Joseph Pickrell, an evolutionary geneticist at New York Genome Center in New York City, has used a different strategy to put selection under an even keener microscope, detecting signs of evolution on the scale of a human lifetime. He and Przeworski took a close look at the genomes of 60,000 people of European ancestry who had been genotyped by Kaiser Permanente in Northern California, and 150,000 people from a massive U.K. sequencing effort called the UK Biobank. They wanted to know whether genetic variants change frequency across individuals of different ages, revealing selection at work within a generation or two. The biobank included relatively few old people, but it did have information about participants’ parents, so the team also looked for connections between parental death and allele frequencies in their children.
In the parents’ generation, for example, the researchers saw a correlation between early death in men and the presence in their children (and therefore presumably in the parents) of a nicotine receptor allele that makes it harder to quit smoking. Many of the men who died young had reached adulthood in the United Kingdom in the 1950s, a time when many British men had a pack-a-day habit. In contrast, the allele’s frequency in women and in people from Northern California did not vary with age, presumably because fewer in these groups smoked heavily and the allele did not affect their survival. As smoking habits have changed, the pressure to weed out the allele has ceased, and its frequency is unchanged in younger men, Pickrell explains. “My guess is we are going to discover a lot of these gene-by-environment effects,” Przeworski says.
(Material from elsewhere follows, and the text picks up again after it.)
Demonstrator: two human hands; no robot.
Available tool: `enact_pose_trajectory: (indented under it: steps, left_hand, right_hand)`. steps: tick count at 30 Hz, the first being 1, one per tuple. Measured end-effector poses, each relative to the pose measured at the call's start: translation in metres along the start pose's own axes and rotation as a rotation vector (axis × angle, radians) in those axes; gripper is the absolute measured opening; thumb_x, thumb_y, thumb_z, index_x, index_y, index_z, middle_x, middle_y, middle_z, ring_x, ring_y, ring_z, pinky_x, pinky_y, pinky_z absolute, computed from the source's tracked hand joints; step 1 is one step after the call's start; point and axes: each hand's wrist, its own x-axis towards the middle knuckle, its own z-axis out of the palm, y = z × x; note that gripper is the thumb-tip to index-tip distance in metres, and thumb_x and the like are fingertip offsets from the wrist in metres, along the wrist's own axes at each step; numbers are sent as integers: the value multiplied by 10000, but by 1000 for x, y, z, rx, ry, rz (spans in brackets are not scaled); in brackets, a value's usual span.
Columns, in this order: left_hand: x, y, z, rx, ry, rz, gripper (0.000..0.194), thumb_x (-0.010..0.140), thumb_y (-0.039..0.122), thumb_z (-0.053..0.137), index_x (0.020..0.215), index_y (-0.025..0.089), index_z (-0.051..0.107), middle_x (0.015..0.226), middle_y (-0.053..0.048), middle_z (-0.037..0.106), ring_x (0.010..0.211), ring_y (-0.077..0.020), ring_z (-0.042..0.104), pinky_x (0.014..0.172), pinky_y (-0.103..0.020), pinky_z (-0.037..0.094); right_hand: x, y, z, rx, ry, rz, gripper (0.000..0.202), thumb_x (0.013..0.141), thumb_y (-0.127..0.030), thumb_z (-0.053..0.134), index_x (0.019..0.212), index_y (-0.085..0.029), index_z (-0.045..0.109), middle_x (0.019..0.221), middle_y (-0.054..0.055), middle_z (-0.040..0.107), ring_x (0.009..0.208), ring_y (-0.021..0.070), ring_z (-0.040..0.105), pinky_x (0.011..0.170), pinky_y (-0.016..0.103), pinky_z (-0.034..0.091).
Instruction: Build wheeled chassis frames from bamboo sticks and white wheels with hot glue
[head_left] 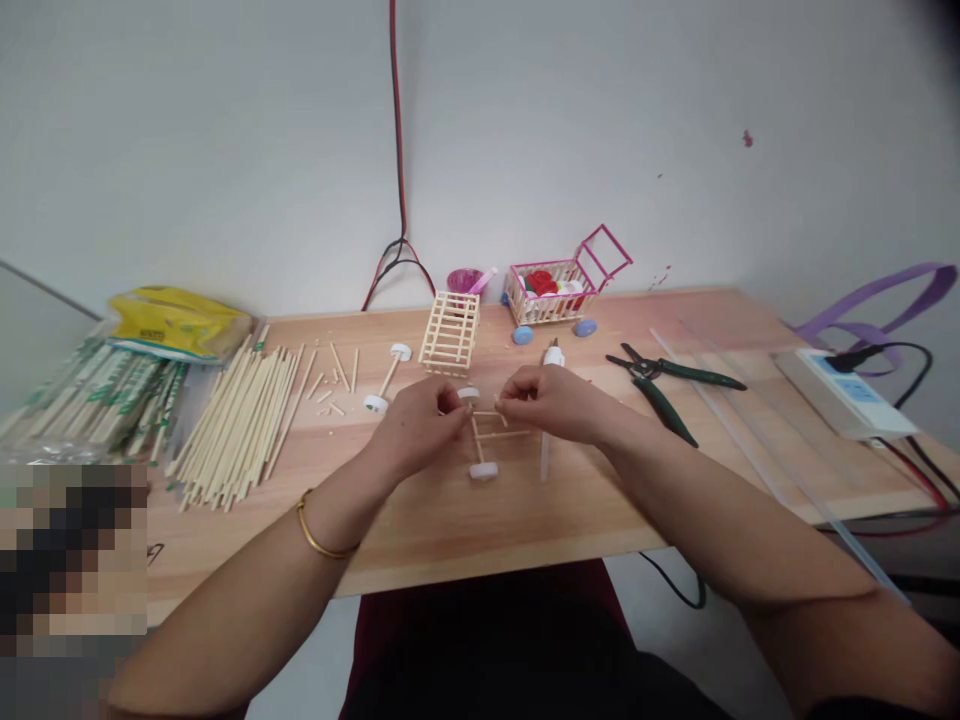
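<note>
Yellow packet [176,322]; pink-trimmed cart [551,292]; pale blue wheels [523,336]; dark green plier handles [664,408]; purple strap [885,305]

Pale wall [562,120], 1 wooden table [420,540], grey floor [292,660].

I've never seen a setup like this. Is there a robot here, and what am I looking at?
No robot: these are a person's bare hands, in one picture from a camera worn on the head, looking down. The left hand and right hand pinch at a small stick frame with white wheels. On the wooden table lie loose sticks, a little slatted crate, a pink-edged cart and green-handled cutters or pliers.
</note>
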Motion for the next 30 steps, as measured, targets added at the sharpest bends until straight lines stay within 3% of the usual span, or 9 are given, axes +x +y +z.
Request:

Indeed, Pickrell’s team detected other shifts. A set of gene variants associated with late-onset menstruation was more common in longer-lived women, suggesting it might help delay death. Pickrell also reported that the frequency of the ApoE4 allele, which is associated with Alzheimer’s disease, drops in older people because carriers died early. “We can detect selection on the shortest timeframe possible, an individual’s life span,” he says.
Signs of selection on short timescales will always be prey to statistical fluctuations. But together the two projects “point to the power of large studies to understand what factors determine survival and reproduction in humans in present-day societies,” Pääbo says.